Profundización de la Democracia: No es suficiente con defender el texto de la Constitución de 1991; se requiere dar un paso más allá hacia una democracia real, donde la participación ciudadana no sea un mero formalismo. Es imperativo que el pueblo soberano, las mujeres, las juventudes y las comunidades vulnerables tengan voz y un poder de decisión efectivo. Esto va de la mano con una “revolución ética” orientada a limpiar las instituciones. Se promete una lucha radical, sistémica y frontal contra la gran corrupción, atacando sin titubeos a las mafias y a los poderes económicos oscuros que sostienen el robo del erario público.
Política Ambiental y Soberanía Energética: Retomando el liderazgo internacional impulsado por el presidente Gustavo Petro en la lucha contra la crisis climática, se establece la necesidad urgente de transitar hacia un modelo plenamente sostenible. Proteger la vida, los recursos hídricos y la vasta biodiversidad colombiana no se considera una simple postura ideológica, sino una obligación histórica ineludible de cara al planeta. Se proyecta asegurar una transición hacia una soberanía energética fundamentada exclusivamente en fuentes limpias, respetando siempre las decisiones de los territorios locales.
Seguridad Humana y Paz Total: Un verdadero gobierno progresista no claudica en la búsqueda de la paz.
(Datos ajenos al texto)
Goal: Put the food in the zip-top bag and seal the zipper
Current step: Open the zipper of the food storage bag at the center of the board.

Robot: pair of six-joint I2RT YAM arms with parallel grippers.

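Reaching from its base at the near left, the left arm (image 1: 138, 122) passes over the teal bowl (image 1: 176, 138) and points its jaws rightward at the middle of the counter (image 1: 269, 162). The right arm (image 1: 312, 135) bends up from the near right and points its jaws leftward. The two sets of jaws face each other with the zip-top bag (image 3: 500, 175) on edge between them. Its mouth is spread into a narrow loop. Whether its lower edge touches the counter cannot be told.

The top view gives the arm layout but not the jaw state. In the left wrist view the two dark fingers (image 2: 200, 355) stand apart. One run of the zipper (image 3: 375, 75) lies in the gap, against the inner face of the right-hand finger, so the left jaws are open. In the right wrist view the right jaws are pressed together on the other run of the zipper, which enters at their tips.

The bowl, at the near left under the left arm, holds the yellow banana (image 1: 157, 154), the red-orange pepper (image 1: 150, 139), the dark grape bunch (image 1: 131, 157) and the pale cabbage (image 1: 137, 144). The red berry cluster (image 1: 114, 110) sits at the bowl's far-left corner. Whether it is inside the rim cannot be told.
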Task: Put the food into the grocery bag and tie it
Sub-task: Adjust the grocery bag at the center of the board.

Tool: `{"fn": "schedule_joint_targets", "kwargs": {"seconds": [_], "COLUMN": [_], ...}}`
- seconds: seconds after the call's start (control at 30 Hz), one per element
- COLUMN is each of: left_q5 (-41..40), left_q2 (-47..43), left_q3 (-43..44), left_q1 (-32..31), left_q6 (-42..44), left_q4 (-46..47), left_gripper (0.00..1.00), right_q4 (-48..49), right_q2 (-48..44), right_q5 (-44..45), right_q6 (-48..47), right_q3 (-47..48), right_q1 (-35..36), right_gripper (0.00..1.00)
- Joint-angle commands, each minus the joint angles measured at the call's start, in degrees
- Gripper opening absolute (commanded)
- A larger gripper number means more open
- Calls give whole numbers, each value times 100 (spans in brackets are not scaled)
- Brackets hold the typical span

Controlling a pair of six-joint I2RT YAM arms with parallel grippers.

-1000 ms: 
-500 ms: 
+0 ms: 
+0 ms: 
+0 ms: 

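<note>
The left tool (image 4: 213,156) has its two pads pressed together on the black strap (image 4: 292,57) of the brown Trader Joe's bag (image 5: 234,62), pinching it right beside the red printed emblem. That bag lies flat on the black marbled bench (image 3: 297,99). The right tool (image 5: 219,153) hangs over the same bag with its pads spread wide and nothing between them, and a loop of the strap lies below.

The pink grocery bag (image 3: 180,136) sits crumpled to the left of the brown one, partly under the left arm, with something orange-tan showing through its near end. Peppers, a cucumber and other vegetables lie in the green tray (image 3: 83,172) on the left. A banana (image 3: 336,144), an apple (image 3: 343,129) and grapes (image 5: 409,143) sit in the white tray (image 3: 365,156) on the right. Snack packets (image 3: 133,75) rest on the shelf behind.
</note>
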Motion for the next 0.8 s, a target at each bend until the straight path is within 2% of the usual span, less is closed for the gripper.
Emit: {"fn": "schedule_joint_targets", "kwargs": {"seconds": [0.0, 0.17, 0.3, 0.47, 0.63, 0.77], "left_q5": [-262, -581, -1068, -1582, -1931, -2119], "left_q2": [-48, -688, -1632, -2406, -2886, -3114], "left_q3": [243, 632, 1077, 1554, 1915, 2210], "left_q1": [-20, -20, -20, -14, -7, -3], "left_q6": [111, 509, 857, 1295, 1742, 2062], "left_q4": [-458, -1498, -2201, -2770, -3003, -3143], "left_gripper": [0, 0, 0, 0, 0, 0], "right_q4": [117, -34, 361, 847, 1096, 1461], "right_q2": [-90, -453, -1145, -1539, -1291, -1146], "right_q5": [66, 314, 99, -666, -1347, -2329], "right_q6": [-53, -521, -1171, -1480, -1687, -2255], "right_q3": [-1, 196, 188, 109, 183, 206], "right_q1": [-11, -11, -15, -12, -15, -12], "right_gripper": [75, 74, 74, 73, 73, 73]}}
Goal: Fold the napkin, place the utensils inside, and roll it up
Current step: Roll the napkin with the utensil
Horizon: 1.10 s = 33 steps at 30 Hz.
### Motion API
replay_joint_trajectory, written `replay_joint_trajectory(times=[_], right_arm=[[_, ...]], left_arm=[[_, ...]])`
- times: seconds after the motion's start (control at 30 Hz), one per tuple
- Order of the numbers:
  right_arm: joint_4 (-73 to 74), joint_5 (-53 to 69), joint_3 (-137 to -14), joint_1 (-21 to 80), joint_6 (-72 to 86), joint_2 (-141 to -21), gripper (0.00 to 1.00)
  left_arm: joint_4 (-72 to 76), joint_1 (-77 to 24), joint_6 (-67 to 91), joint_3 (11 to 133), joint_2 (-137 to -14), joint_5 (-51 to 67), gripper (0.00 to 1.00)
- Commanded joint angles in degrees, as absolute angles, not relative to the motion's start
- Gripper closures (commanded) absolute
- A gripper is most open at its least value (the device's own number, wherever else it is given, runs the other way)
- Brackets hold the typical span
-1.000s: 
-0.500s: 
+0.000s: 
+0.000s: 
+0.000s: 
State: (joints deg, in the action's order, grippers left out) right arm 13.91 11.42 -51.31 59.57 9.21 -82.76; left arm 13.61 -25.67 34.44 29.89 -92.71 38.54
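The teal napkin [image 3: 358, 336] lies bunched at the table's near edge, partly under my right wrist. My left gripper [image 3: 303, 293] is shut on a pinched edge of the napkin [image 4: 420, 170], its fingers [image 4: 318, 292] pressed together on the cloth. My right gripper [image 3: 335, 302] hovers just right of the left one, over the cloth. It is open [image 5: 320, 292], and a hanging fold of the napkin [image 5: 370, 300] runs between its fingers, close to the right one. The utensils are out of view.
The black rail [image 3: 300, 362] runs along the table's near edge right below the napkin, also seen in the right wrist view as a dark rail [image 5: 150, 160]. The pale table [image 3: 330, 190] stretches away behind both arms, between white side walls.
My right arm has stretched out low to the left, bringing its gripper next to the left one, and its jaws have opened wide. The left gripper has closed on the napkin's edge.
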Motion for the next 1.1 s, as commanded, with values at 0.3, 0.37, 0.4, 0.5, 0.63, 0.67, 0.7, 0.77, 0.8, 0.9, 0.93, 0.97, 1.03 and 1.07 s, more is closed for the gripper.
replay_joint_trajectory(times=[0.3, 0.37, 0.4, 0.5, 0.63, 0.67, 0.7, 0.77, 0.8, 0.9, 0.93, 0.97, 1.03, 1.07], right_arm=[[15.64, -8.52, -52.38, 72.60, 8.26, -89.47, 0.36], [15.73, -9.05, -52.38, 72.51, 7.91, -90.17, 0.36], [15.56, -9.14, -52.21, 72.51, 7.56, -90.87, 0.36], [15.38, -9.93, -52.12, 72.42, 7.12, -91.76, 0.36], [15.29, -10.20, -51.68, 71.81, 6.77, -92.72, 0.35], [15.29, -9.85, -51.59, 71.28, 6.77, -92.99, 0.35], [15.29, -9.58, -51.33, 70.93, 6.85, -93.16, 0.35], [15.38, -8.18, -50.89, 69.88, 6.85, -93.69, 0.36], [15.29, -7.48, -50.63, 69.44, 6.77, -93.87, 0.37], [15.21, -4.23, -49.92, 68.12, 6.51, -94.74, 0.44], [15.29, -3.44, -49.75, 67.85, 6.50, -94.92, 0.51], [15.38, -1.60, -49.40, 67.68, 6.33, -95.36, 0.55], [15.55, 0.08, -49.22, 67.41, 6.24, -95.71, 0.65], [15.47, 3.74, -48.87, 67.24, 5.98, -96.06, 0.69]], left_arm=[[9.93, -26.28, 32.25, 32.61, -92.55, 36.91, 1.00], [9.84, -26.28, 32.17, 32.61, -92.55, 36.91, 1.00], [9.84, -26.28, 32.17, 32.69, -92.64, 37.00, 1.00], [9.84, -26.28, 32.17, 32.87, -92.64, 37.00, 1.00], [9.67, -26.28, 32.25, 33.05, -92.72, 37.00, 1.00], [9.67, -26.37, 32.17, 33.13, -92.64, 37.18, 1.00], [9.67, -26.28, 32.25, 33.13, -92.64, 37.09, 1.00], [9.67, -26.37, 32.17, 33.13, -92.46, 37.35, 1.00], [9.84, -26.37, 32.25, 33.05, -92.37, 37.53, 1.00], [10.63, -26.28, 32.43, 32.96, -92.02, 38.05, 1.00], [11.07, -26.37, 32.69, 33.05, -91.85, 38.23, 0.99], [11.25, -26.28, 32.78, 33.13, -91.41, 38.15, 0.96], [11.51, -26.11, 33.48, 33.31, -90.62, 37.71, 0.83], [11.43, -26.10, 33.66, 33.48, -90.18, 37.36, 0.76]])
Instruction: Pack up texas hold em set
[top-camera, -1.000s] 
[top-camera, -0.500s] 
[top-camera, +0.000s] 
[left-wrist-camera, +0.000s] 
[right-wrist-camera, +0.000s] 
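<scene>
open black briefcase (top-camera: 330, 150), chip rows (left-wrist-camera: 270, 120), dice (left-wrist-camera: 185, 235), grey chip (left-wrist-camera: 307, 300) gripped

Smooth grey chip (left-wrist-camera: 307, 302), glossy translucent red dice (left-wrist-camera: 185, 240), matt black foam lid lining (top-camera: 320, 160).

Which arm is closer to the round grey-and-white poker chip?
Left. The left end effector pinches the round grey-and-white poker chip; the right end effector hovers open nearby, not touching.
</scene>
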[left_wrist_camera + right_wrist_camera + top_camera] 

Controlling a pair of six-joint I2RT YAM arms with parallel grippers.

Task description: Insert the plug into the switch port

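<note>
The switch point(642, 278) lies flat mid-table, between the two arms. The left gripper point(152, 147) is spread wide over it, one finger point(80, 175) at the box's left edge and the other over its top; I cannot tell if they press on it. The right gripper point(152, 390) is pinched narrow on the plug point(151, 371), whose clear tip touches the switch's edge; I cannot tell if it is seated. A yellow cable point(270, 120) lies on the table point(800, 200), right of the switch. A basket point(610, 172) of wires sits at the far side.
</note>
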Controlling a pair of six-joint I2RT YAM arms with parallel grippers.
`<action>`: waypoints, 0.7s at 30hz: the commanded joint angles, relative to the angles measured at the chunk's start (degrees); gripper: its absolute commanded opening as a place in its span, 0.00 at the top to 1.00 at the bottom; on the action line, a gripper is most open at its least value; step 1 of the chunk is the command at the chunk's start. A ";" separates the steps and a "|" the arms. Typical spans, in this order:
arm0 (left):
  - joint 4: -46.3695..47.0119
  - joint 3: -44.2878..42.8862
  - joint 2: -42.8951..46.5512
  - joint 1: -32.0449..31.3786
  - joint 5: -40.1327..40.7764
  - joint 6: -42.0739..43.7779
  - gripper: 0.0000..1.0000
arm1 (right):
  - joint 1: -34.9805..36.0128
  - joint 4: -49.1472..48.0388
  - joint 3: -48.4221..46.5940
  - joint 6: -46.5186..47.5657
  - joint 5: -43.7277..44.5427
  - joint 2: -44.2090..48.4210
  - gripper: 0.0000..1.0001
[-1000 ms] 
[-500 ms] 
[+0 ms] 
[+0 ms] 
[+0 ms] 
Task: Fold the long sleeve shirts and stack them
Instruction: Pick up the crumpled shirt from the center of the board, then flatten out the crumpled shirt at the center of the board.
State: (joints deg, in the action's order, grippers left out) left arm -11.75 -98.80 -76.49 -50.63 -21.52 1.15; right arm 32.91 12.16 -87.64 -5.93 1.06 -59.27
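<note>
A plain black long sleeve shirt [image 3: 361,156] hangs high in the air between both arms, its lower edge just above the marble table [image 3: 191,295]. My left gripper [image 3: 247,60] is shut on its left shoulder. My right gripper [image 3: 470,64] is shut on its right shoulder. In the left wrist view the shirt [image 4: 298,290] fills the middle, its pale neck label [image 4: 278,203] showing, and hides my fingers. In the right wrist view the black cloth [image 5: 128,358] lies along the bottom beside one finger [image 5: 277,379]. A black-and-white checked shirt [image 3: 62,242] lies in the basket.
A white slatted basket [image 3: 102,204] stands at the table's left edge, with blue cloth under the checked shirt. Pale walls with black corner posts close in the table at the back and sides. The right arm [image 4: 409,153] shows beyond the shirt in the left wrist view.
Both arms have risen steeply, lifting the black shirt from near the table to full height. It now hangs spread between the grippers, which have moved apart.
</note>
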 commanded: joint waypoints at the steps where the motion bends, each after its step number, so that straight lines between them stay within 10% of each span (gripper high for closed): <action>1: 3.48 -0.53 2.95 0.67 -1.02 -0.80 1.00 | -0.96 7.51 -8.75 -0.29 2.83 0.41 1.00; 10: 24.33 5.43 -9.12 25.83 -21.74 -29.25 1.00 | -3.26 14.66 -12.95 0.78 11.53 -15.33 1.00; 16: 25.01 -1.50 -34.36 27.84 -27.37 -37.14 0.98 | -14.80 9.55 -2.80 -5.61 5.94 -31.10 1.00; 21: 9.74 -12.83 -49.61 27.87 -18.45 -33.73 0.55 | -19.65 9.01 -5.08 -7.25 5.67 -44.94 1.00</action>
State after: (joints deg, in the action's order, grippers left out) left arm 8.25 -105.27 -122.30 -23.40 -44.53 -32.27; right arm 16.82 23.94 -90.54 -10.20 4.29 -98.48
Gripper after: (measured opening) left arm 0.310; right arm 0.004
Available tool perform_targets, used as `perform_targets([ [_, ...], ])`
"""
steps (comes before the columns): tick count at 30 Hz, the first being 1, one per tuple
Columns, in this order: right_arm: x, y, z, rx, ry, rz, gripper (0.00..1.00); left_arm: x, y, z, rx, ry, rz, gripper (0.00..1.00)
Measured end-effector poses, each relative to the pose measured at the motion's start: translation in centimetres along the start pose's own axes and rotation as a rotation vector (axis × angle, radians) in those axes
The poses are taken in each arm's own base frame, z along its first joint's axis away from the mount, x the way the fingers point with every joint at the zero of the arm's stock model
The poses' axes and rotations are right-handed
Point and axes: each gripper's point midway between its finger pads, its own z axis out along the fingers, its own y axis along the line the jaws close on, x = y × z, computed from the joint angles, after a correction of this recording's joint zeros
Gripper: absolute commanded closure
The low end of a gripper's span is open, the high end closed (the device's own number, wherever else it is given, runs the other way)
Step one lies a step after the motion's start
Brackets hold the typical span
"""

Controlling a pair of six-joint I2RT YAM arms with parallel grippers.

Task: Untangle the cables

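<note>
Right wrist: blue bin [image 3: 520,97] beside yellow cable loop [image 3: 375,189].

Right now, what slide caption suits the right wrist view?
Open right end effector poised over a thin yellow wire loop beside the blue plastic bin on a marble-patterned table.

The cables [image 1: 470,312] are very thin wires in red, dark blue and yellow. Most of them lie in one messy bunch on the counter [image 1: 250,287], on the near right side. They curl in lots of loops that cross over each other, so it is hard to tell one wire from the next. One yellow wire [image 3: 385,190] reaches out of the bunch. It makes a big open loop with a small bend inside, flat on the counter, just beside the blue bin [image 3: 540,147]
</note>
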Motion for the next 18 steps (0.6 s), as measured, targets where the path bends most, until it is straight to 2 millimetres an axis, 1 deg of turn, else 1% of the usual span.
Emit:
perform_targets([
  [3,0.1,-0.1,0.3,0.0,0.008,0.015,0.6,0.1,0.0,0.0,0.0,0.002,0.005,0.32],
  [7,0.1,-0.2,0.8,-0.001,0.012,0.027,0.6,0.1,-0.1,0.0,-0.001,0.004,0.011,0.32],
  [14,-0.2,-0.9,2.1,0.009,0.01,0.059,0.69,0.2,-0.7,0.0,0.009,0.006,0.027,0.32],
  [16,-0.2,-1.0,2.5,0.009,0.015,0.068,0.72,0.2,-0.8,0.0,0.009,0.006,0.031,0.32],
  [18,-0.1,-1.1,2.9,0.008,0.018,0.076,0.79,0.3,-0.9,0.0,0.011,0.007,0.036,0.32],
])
Se entiende que la guerra representa siempre el mayor fracaso de la humanidad y que las políticas belicistas y la “guerra contra las drogas” han fracasado estrepitosamente, dejando ríos de sangre. El compromiso es avanzar en una política de diálogo que sea eficaz, seria y altamente responsable, teniendo como límite innegociable el respeto absoluto por la población civil, el liderazgo social y los firmantes de procesos anteriores. La implementación integral del Acuerdo de Paz de 2016 es una prioridad histórica. Asimismo, desde su propia condición de víctimas del conflicto armado, Cepeda y Quilcué aseguran que la paz jamás será completa sin verdad integral, justicia restaurativa y memoria inquebrantable para millones de familias afectadas por el terror.
Diálogo y Gran Acuerdo Nacional: Colombia, fragmentada por décadas de divisiones impulsadas desde las élites, necesita reencontrarse urgentemente consigo misma. Se propone la construcción de un consenso amplio sobre los aspectos fundamentales para el desarrollo del país. El diálogo, insisten, no es sinónimo de debilidad, sino la demostración de mayor fortaleza y madurez que puede exhibir una sociedad al momento de resolver sus conflictos sin recurrir a los fusiles.
Las mediciones electorales y el pulso en las calles indican un respaldo creciente, vigoroso y multitudinario. A escasos puntos de lograr una victoria histórica, los líderes de la Alianza por la Vida hacen un vehemente llamado a todos los sectores progresistas, democráticos, de centro y ciudadanos independientes para que se sumen a este esfuerzo colectivo. Iván Cepeda y Aida Quilcué no solo proponen una victoria en las urnas el próximo 31 de mayo, sino que invitan a la conformación de una barrera humana y política inquebrantable que no podrá ser detenida por el terror, ni por la amenaza armada, ni por los discursos de odio. El mensaje final es claro y resonante: el futuro de Colombia está en juego, y es el momento exacto para que el pueblo se levante, enfrente a sus verdugos y consolide, de una vez y para siempre, un país donde la vida y la dignidad sean el pilar fundamental de la convivencia.